▶ **About this task**
Starting at the line below holding "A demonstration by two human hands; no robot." and stopping at the line holding "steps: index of", print every line exactly, both ends included, and leave the rest out.
--------------------
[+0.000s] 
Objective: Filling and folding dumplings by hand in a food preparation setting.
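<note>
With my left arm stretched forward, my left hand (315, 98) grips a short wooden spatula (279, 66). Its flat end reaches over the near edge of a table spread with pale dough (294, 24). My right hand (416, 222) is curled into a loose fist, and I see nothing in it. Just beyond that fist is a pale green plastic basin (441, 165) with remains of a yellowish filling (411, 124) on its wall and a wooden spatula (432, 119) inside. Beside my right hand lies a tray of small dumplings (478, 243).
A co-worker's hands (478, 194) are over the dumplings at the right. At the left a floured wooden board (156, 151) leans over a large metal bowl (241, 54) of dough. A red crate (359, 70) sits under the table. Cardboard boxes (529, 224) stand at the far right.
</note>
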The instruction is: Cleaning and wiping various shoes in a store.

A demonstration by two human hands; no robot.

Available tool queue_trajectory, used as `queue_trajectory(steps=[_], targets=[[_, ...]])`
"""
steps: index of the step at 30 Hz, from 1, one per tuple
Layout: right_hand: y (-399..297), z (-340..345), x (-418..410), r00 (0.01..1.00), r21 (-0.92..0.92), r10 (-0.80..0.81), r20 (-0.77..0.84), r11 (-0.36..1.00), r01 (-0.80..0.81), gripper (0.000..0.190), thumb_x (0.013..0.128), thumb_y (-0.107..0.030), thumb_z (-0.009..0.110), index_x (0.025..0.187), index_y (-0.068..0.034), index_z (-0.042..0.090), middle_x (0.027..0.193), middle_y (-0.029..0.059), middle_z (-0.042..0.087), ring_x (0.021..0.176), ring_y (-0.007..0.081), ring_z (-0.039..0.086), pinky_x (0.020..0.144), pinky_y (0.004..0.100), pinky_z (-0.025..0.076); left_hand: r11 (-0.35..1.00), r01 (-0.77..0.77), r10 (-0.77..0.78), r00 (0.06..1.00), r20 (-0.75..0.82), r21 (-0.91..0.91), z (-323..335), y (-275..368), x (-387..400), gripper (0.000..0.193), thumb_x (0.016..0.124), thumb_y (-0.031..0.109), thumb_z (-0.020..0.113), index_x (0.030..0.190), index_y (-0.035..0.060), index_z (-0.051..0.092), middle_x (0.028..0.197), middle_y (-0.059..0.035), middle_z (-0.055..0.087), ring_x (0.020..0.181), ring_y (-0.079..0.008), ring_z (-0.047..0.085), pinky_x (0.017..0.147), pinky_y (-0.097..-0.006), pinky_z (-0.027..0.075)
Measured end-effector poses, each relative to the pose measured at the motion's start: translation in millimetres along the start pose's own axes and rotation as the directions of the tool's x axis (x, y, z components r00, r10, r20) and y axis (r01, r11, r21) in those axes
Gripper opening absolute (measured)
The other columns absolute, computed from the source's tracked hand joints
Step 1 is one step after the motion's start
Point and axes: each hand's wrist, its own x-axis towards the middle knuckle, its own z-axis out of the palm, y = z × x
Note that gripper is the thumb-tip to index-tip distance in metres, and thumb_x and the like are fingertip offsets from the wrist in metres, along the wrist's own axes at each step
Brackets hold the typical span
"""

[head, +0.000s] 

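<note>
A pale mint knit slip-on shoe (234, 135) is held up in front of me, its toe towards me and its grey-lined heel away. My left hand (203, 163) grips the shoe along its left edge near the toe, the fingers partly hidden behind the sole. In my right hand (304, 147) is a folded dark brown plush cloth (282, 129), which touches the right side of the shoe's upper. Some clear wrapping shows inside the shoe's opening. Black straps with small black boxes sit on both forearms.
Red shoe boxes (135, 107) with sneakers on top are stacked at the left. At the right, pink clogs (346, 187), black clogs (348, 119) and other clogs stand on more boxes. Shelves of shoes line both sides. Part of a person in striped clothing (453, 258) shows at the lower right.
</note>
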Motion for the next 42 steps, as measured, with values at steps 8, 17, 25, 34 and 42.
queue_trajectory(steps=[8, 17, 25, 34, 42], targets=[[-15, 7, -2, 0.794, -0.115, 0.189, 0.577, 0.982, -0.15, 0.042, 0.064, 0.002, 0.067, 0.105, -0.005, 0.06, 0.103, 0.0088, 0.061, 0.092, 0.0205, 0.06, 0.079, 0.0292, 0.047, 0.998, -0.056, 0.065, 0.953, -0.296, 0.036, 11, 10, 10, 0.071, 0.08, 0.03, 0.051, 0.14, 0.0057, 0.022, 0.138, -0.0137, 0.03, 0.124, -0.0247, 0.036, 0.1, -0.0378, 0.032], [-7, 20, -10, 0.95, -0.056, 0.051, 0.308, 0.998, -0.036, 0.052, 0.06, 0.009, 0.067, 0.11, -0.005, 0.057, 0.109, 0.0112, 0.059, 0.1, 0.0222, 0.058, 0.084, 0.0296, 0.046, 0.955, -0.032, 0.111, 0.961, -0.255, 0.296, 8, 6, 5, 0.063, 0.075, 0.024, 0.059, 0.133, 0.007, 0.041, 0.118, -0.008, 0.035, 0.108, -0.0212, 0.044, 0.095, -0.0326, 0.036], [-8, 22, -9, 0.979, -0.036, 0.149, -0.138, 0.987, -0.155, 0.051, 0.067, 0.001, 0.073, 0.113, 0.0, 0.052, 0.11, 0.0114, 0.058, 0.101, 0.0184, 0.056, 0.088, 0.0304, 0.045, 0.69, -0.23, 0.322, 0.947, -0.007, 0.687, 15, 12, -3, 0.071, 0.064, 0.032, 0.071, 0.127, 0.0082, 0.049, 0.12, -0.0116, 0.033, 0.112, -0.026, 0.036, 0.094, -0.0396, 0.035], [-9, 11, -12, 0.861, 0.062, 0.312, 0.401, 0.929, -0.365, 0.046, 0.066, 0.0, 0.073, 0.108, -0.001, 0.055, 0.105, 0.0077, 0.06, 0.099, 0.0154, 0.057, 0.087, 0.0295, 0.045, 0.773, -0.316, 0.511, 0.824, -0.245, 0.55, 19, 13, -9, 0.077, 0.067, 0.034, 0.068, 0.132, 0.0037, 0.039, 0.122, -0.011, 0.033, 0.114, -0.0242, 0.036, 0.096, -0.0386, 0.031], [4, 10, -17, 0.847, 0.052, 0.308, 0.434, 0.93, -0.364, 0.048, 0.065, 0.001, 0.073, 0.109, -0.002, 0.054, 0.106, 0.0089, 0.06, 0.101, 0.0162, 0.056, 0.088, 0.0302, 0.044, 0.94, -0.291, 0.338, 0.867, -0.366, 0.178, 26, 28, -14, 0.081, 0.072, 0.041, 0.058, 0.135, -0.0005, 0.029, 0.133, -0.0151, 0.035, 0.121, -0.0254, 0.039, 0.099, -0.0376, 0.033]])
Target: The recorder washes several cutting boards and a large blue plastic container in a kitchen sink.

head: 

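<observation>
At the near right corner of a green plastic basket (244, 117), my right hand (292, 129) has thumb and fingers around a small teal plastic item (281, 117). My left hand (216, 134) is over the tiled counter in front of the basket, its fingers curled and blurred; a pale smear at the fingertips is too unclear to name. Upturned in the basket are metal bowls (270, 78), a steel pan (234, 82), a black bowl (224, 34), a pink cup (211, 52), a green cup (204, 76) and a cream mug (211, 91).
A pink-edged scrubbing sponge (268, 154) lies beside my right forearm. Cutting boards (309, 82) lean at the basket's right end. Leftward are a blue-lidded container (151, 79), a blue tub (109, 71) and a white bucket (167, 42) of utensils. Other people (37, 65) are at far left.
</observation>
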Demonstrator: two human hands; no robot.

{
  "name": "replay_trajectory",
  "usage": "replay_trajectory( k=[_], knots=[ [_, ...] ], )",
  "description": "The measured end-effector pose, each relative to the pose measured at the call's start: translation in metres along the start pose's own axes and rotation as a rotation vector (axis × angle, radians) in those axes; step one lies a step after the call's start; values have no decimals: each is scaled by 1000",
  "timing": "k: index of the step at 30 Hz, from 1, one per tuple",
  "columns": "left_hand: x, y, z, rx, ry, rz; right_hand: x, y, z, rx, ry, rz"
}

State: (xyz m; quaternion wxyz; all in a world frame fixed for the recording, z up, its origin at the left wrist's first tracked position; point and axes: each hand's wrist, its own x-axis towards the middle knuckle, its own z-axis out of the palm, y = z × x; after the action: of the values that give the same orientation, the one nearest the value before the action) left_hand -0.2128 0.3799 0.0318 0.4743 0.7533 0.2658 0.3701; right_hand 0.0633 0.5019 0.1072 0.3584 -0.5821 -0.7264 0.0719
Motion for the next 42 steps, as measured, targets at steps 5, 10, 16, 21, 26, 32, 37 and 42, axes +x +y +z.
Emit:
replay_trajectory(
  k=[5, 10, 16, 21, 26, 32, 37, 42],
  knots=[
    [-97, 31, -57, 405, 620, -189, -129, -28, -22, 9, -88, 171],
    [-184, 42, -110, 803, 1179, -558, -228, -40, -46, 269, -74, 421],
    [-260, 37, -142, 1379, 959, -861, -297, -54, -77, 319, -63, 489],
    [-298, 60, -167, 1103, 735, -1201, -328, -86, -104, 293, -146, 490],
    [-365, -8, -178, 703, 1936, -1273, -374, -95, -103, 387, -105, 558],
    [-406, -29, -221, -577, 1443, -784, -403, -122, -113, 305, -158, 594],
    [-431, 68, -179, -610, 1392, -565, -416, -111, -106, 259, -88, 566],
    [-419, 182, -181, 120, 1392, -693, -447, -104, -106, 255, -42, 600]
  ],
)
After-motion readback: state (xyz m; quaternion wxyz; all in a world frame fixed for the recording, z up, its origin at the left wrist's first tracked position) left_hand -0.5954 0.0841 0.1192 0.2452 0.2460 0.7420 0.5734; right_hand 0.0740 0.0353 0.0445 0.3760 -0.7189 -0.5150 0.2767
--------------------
▶ **Exercise response**
A demonstration by two human hands; no robot.

Available tool queue_trajectory, used as `queue_trajectory(steps=[_], targets=[[_, ...]])`
"""
steps: index of the step at 30 Hz, from 1, one per tuple

No more work is required for the exercise.